Please print the full listing exactly.
━━━━━━
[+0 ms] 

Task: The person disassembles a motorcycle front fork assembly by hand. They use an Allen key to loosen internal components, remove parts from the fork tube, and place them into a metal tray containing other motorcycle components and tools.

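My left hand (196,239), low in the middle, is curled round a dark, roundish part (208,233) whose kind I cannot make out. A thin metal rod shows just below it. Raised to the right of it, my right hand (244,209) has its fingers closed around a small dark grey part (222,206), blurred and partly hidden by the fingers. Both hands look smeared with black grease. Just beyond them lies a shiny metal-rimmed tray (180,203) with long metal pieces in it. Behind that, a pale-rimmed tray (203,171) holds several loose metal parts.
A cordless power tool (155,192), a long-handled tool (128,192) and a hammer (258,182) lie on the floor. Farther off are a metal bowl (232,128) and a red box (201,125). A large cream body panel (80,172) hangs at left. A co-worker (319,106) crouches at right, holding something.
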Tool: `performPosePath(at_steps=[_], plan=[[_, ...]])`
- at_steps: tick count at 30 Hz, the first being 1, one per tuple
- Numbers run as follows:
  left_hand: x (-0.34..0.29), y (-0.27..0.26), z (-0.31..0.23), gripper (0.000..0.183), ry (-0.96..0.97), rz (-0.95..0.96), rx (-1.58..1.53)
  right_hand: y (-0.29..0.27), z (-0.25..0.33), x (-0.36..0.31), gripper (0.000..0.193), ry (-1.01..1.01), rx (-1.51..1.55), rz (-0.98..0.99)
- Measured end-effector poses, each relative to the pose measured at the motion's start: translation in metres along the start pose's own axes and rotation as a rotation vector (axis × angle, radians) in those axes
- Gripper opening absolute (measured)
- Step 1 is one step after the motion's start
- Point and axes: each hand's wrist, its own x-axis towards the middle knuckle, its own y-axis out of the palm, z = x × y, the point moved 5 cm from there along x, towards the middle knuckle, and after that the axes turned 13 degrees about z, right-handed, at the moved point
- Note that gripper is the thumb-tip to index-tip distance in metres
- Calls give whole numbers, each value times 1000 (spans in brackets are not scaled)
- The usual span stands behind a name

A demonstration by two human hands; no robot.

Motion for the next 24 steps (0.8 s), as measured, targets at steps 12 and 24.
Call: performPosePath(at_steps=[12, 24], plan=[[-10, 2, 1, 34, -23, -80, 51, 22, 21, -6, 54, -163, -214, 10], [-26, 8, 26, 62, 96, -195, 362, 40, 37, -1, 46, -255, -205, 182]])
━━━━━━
**Result**:
[+0 ms] 

Task: The person disassembles a motorcycle front fork assembly by hand. They use an Allen key to loosen internal components, remove parts from the fork tube, and place them into a metal tray containing other motorcycle components and tools.

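My left hand (196,239), low in the middle, is curled round a dark, roundish part (208,233) whose kind I cannot make out. A thin metal rod shows just below it. Raised to the right of it, my right hand (244,209) has its fingers closed around a small dark grey part (222,206), blurred and partly hidden by the fingers. Both hands look smeared with black grease. Just beyond them lies a shiny metal-rimmed tray (180,203) with long metal pieces in it. Behind that, a pale-rimmed tray (203,171) holds several loose metal parts.
A cordless power tool (155,192), a long-handled tool (128,192) and a hammer (258,182) lie on the floor. Farther off are a metal bowl (232,128) and a red box (201,125). A large cream body panel (80,172) hangs at left. A co-worker (319,106) crouches at right, holding something.
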Tool: `performPosePath(at_steps=[_], plan=[[_, ...]])`
- at_steps: tick count at 30 Hz, the first being 1, one per tuple
- Numbers run as follows:
  left_hand: x (-0.34..0.29), y (-0.27..0.26), z (-0.31..0.23), gripper (0.000..0.183), ry (-0.96..0.97), rz (-0.95..0.96), rx (-1.58..1.53)
  right_hand: y (-0.29..0.27), z (-0.25..0.33), x (-0.36..0.31), gripper (0.000..0.193), ry (-1.01..1.01), rx (-1.51..1.55), rz (-0.98..0.99)
- Measured end-effector poses, each relative to the pose measured at the motion's start: translation in metres along the start pose's own axes and rotation as a rotation vector (axis × angle, radians) in those axes
- Gripper opening absolute (measured)
- Step 1 is one step after the motion's start
- Point and axes: each hand's wrist, its own x-axis towards the middle knuckle, its own y-axis out of the palm, z = x × y, the point moved 5 cm from there along x, towards the middle knuckle, and after that the axes turned 13 degrees about z, right-handed, at the moved point
- Note that gripper is the thumb-tip to index-tip distance in metres
- Calls give whole numbers, each value times 1000 (spans in brackets are not scaled)
- The usual span stands behind a name

A demonstration by two human hands; no robot.

Motion for the next 24 steps (0.8 s), as measured, targets at steps 12 and 24.
Call: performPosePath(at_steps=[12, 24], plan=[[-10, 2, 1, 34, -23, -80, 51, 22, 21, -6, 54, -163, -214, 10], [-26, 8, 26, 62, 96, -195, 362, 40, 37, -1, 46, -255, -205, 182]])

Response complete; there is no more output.